The Magnet guitar camera mount tells your visual story when drilling technique

While the old adage about practice makes perfect has a certain amount of truth to it, practicing bad technique leads to bad habits, which in turn leads to limited skills and a lot of frustration trying to fix something that could have been avoided. A good teacher can help their student with technique during a lesson, but what to do in between? The Magnet guitar camera mount works with the user’s smartphone to create the perfect angle for capturing where those mistakes are happening so that they can be corrected. It adjusts to fit nearly any smartphone, and the phone can be used either upright or in landscape position.

An adaptor for the magnet allows for users to capture both their left and right hand at the same time, though two separate phones have to be used to accomplish this. Backers strapped for cash may just want to consider looking in a mirror while playing instead. This campaign seeks to raise $55,000. Early bird backers get one Magnet for $30, with an expected delivery of August 2015.

Imaging Video

Cinetics strikes again with Axis360 modular motion control camera mount

editors-choiceThe Premise. With the right equipment and a combination of talent and practice, taking a beautiful photograph can become a true passion. Doing more with a camera however requires access to the kinds of utilities and professional-grade equipment that is uncommon and expensive. Even those who have truly great vision and artistic sensibilities can find it difficult to make their ideas into reality without the right tools.

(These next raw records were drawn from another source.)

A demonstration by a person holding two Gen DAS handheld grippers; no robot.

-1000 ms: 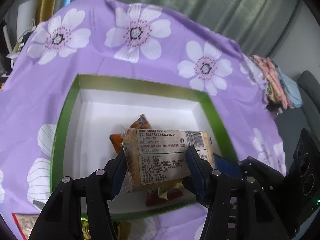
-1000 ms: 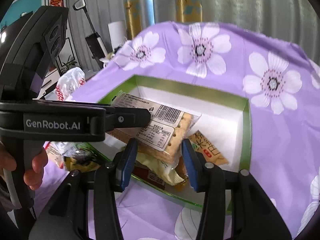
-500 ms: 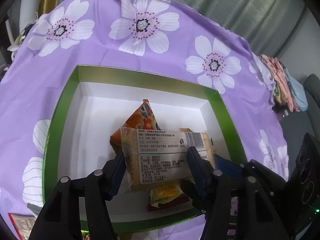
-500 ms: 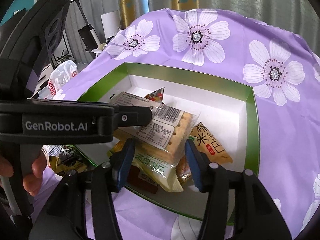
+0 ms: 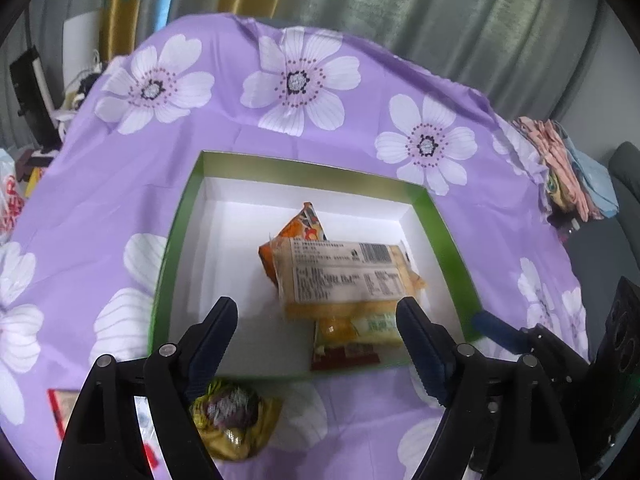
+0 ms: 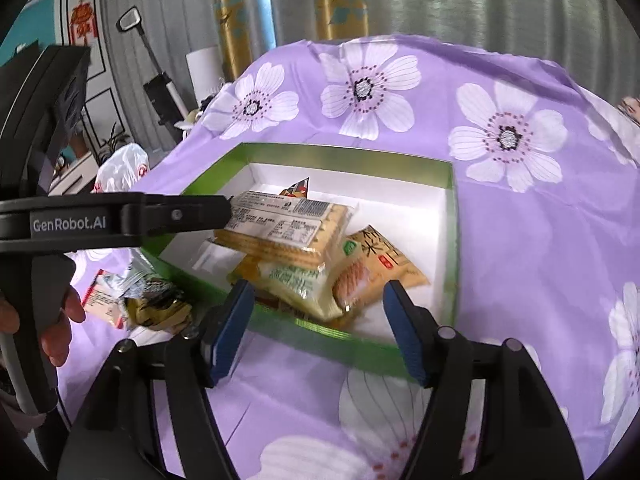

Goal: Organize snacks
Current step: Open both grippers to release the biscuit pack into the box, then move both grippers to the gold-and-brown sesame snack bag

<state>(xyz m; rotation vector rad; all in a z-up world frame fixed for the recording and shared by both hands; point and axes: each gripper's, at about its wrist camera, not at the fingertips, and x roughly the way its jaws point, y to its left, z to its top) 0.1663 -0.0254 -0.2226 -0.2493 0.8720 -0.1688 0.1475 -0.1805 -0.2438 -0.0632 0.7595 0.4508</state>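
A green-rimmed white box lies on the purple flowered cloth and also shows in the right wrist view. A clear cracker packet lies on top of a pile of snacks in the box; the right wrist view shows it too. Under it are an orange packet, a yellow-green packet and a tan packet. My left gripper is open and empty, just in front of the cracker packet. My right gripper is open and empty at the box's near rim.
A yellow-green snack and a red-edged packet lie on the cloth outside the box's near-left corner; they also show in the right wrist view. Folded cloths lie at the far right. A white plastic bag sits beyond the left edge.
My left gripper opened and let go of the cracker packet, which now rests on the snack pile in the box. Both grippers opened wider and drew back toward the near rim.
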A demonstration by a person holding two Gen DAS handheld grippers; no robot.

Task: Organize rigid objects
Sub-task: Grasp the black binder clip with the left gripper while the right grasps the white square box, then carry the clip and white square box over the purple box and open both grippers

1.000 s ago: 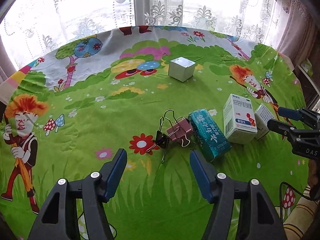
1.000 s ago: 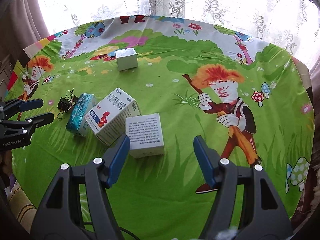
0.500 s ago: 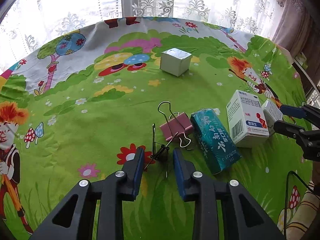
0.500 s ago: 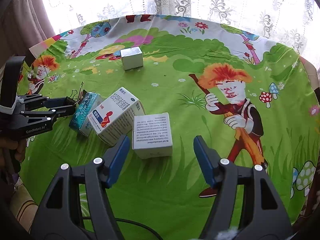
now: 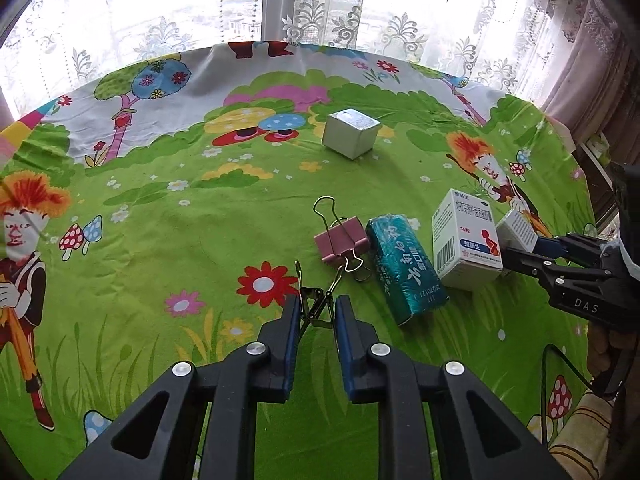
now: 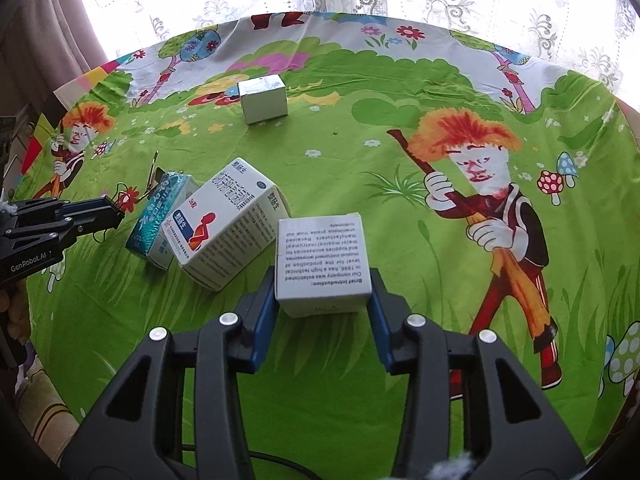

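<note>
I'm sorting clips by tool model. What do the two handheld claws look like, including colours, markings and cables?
Both are black plastic with triangular cut-outs, silver screws and blue finger pads. The left claw carries white "GenRobot.AI" lettering on its side; the right claw shows "DAS". A thin black cable trails beneath each.

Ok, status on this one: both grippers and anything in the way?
Left gripper just closed on black binder clip. Right gripper just closed on white text box. Medicine box close alongside it.

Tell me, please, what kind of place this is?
Probably a room in a home: a round table under a children's cartoon tablecloth, lace curtains over a bright window, and household medicine boxes.
</note>
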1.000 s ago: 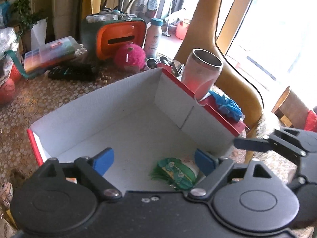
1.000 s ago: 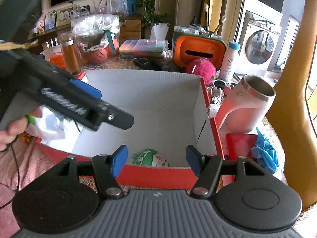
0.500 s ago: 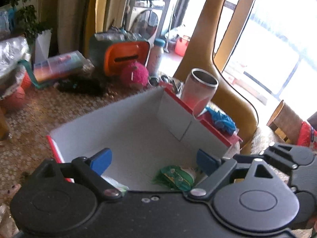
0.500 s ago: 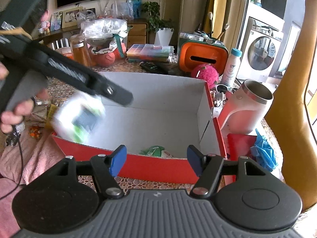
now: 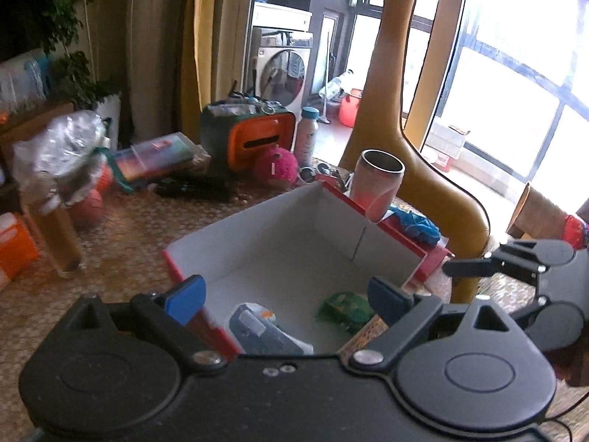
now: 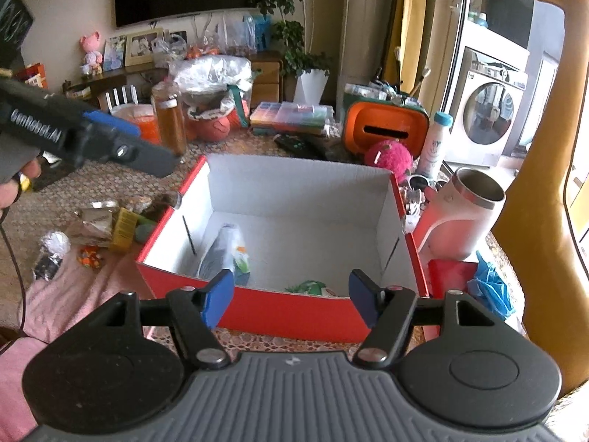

The Product. Cinetics, makers of the previously Kickstartered CineMoco and CineSkates, has another unique tool for photographers everywhere: The Axis360. Designed to help automate panning, tilting, and sliding for photographers and keep shots steady even over long periods of time, the Axis360 acts almost like a construction set toy for a camera. The base tripod is designed to shoot panoramic scenes with variable speeds, but with more Axis360s and modular components, the same camera/product combo can also tilt vertically or even slide along a 32-inch track over time. These pieces can be combined in nearly any sensible fashion to capture the perfect video or series of photos.

The Pitch. With a series of technical and inspiring shots, Cinetics shows off the kind of product that a camera equipped with the Axis360 can provide. Showing off their experience in successful Kickstarter campaigns, the materials for the Axis360 are comprehensive, visually explaining how the different parts interact, and what illustrating just what each tier provides. A how-to video is also provided that shows how the control is used to set up the product to move in just the right way. Cinetics needs $75,000 to bring the Axis360 to market, complete with all of its specialized components.

The Perks. The basic, panning tripod Axis360 model will launch in May 2014 and is available to those who contribute $395 or more. Being able to use the tilting or sliding functions requires additional modular components, which are gradually offered at higher tiers. The $1,495 tier comes with enough Axis360 modules and all of the available add-ons to allow photographers to make full use of the equipment.

The Potential. Based on Cinetics’s past history with crowdfunding, it’s a safe bet that photographers and videographers will be eager to get their hands on the Axis360. It may be a little much to expect to see it on the average store shelf with standard equipment, but the modular features make it essential for those that are truly passionate about professional quality time-lapse photography or video to order these once they become available.